Set down each line of the records once more, precisely, and omit the pictures.
◇ ◇ ◇ ◇ ◇
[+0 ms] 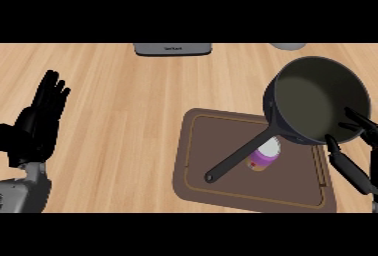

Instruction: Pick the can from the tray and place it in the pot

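Black fingers of the left hand stand straight and upright at the view's left edge, holding nothing, over the pale wooden counter. Further right lies the brown tray; on it the can rests on its side, partly hidden under the pot's long handle. The dark pot overlaps the tray's upper right corner. At the right edge the right hand shows spread fingers near the pot's rim, gripping nothing.
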Robot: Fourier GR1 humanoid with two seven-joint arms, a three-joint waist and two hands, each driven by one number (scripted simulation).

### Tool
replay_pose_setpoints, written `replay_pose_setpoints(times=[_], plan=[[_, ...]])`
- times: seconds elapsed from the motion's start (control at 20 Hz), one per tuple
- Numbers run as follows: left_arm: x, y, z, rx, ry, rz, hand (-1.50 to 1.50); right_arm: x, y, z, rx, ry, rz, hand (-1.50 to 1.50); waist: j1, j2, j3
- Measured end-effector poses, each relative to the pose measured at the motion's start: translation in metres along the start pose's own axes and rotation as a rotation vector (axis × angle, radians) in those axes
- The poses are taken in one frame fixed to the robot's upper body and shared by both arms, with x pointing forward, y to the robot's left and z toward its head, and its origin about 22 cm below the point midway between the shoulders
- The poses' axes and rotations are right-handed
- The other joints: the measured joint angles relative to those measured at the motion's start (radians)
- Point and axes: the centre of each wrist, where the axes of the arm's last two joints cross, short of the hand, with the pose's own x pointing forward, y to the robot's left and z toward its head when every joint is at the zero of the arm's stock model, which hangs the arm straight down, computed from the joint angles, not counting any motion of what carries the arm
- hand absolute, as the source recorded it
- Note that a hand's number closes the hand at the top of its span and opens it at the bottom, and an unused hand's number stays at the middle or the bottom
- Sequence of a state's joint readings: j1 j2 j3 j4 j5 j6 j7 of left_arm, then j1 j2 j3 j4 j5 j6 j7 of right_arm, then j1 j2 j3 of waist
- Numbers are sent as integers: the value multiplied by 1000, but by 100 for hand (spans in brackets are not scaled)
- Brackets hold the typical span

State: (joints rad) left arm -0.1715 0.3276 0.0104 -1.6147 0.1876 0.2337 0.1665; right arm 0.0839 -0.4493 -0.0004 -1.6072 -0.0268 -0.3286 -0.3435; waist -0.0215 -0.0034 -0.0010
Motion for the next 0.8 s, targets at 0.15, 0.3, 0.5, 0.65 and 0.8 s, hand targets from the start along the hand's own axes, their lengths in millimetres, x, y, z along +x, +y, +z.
replay_pose_setpoints(times=[0.15,0.3,0.5,0.65,0.8], plan=[[3,0,1,9,4,6,0,18,-19,13,28,-38,18,-150,4,0,0],[6,4,-2,6,8,10,0,40,-30,14,122,-17,58,-150,7,0,0],[6,3,0,1,10,7,0,71,-39,10,309,59,139,-150,12,0,-2],[7,1,-3,-14,12,8,0,89,-36,6,448,123,231,-150,21,3,-3],[9,-3,-6,-19,7,13,0,110,-27,1,556,175,319,-150,30,4,-3]])
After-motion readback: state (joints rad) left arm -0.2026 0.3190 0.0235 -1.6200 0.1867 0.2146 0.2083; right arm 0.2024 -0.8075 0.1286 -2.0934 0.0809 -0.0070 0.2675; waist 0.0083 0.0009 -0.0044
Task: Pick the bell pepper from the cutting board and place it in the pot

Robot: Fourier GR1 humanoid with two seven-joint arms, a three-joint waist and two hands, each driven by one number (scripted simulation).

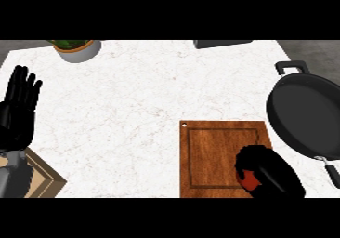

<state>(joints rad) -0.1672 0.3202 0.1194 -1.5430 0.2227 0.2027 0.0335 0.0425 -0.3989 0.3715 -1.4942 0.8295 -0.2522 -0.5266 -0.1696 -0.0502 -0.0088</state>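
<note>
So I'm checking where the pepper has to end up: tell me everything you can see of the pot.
The pot is black and round, wide and shallow, with a dark, matte inside that holds nothing visible. It has two loop handles, one at its far rim and one at its near rim. It stands upright on the white marble counter, at the view's right, just right of the wooden cutting board. Neither hand touches it.
</note>
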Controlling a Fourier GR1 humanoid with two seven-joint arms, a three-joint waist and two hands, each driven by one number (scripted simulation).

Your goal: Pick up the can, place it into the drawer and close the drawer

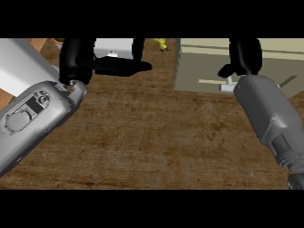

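Observation:
My left hand [82,58] is raised at the upper left, fingers straight up and thumb [122,67] pointing right. Between its fingers shows a light grey thing [115,46], maybe the can. I cannot tell whether the hand touches it. The beige drawer [200,67] stands open at the upper right, with a pale handle piece [229,83] at its near side. My right hand [246,53] reaches over the drawer's inside with straight fingers and holds nothing that I can see. Its thumb [225,70] hangs near the handle piece.
Brown counter top [161,133] fills the middle between my two grey forearms. A white slanted panel [9,67] lies at the far left over a wooden strip. A small yellow-green object [159,43] sits at the top edge, left of the drawer.

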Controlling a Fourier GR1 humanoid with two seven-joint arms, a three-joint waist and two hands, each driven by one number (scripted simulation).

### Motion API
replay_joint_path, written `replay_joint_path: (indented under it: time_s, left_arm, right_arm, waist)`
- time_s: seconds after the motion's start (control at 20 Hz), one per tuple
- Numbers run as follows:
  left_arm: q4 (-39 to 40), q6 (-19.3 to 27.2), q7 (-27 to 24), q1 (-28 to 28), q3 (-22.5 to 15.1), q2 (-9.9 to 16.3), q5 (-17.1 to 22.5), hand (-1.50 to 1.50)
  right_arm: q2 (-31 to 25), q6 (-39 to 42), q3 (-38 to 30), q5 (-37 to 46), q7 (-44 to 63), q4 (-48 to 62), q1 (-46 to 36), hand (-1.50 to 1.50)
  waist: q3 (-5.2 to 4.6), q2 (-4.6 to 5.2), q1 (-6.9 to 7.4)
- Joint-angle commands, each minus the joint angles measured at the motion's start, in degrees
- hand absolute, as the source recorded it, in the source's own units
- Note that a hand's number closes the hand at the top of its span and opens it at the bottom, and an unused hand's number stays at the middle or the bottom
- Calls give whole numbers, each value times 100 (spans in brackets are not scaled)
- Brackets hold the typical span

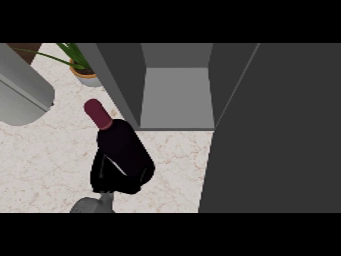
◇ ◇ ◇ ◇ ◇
→ **ANSWER BOX**:
[+0 ms] 

Instruction: Pick the can from the tray and place it in the pot

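Black fingers of the left hand stand straight and upright at the view's left edge, holding nothing, over the pale wooden counter. Further right lies the brown tray; on it the can rests on its side, partly hidden under the pot's long handle. The dark pot overlaps the tray's upper right corner. At the right edge the right hand shows spread fingers near the pot's rim, gripping nothing.
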Robot: Fourier GR1 humanoid with two seven-joint arms, a three-joint waist and two hands, each driven by one number (scripted simulation).

### Tool
replay_pose_setpoints, written `replay_pose_setpoints(times=[_], plan=[[_, ...]])`
- times: seconds elapsed from the motion's start (control at 20 Hz), one per tuple
- Numbers run as follows: left_arm: x, y, z, rx, ry, rz, hand (-1.50 to 1.50); right_arm: x, y, z, rx, ry, rz, hand (-1.50 to 1.50); waist: j1, j2, j3
- Measured end-effector poses, each relative to the pose measured at the motion's start: translation in metres along the start pose's own axes and rotation as a rotation vector (axis × angle, radians) in those axes
- The poses are taken in one frame fixed to the robot's upper body and shared by both arms, with x pointing forward, y to the robot's left and z toward its head, and its origin about 22 cm below the point midway between the shoulders
- The poses' axes and rotations are right-handed
- The other joints: the measured joint angles relative to those measured at the motion's start (radians)
- Point and axes: the centre of each wrist, where the axes of the arm's last two joints cross, short of the hand, with the pose's own x pointing forward, y to the robot's left and z toward its head when every joint is at the zero of the arm's stock model, which hangs the arm straight down, computed from the joint angles, not counting any motion of what carries the arm
- hand absolute, as the source recorded it
- Note that a hand's number closes the hand at the top of its span and opens it at the bottom, and an unused hand's number stays at the middle or the bottom
- Sequence of a state's joint readings: j1 j2 j3 j4 j5 j6 j7 of left_arm, then j1 j2 j3 j4 j5 j6 j7 of right_arm, then j1 j2 j3 of waist
- Numbers are sent as integers: the value multiplied by 1000, but by 100 for hand (spans in brackets are not scaled)
- Brackets hold the typical span

State: (joints rad) left arm -0.1715 0.3276 0.0104 -1.6147 0.1876 0.2337 0.1665; right arm 0.0839 -0.4493 -0.0004 -1.6072 -0.0268 -0.3286 -0.3435; waist -0.0215 -0.0034 -0.0010
Motion for the next 0.8 s, targets at 0.15, 0.3, 0.5, 0.65 and 0.8 s, hand targets from the start along the hand's own axes, their lengths in millimetres, x, y, z along +x, +y, +z.
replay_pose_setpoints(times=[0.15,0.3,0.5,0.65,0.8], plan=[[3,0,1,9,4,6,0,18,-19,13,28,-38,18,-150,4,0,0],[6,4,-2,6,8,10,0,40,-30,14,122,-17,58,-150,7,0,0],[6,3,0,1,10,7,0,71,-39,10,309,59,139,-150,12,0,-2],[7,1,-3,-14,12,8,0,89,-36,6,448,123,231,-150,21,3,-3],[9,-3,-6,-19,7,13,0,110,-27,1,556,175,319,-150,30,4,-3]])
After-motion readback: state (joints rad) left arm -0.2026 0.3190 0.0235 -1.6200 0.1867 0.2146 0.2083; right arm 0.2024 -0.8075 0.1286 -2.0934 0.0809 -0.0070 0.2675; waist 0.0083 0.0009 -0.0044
Task: Pick the bell pepper from the cutting board and place it in the pot

Robot: Fourier GR1 humanoid with two seven-joint arms, a three-joint waist and two hands, each driven by one number (scripted simulation).


<state>(joints rad) -0.1672 0.3202 0.1194 -1.5430 0.2227 0.2027 0.0335 0.0425 -0.3989 0.3715 -1.4942 0.8295 -0.2522 -0.5266 -0.1696 -0.0502 -0.0088</state>
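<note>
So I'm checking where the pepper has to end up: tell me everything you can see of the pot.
The pot is black and round, wide and shallow, with a dark, matte inside that holds nothing visible. It has two loop handles, one at its far rim and one at its near rim. It stands upright on the white marble counter, at the view's right, just right of the wooden cutting board. Neither hand touches it.
</note>
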Controlling a Fourier GR1 humanoid with two seven-joint arms, a three-joint waist and two hands, each driven by one number (scripted simulation).

Your goal: Pick up the can, place it into the drawer and close the drawer


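Observation:
My left hand [82,58] is raised at the upper left, fingers straight up and thumb [122,67] pointing right. Between its fingers shows a light grey thing [115,46], maybe the can. I cannot tell whether the hand touches it. The beige drawer [200,67] stands open at the upper right, with a pale handle piece [229,83] at its near side. My right hand [246,53] reaches over the drawer's inside with straight fingers and holds nothing that I can see. Its thumb [225,70] hangs near the handle piece.
Brown counter top [161,133] fills the middle between my two grey forearms. A white slanted panel [9,67] lies at the far left over a wooden strip. A small yellow-green object [159,43] sits at the top edge, left of the drawer.
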
Controlling a Fourier GR1 humanoid with two seven-joint arms, a three-joint waist and two hands, each driven by one number (scripted simulation).

### Motion API
replay_joint_path, written `replay_joint_path: (indented under it: time_s, left_arm, right_arm, waist)`
- time_s: seconds after the motion's start (control at 20 Hz), one per tuple
- Numbers run as follows:
  left_arm: q4 (-39 to 40), q6 (-19.3 to 27.2), q7 (-27 to 24), q1 (-28 to 28), q3 (-22.5 to 15.1), q2 (-9.9 to 16.3), q5 (-17.1 to 22.5), hand (-1.50 to 1.50)
  right_arm: q2 (-31 to 25), q6 (-39 to 42), q3 (-38 to 30), q5 (-37 to 46), q7 (-44 to 63), q4 (-48 to 62), q1 (-46 to 36), hand (-1.50 to 1.50)
  waist: q3 (-5.2 to 4.6), q2 (-4.6 to 5.2), q1 (-6.9 to 7.4)
- Joint-angle commands, each minus the joint angles measured at the motion's start, in degrees
- hand absolute, as the source recorded it, in the source's own units
- Note that a hand's number closes the hand at the top of its span and opens it at the bottom, and an unused hand's number stays at the middle or the bottom
- Calls give whole numbers, each value times 100 (spans in brackets are not scaled)
- Brackets hold the typical span

This output is finished.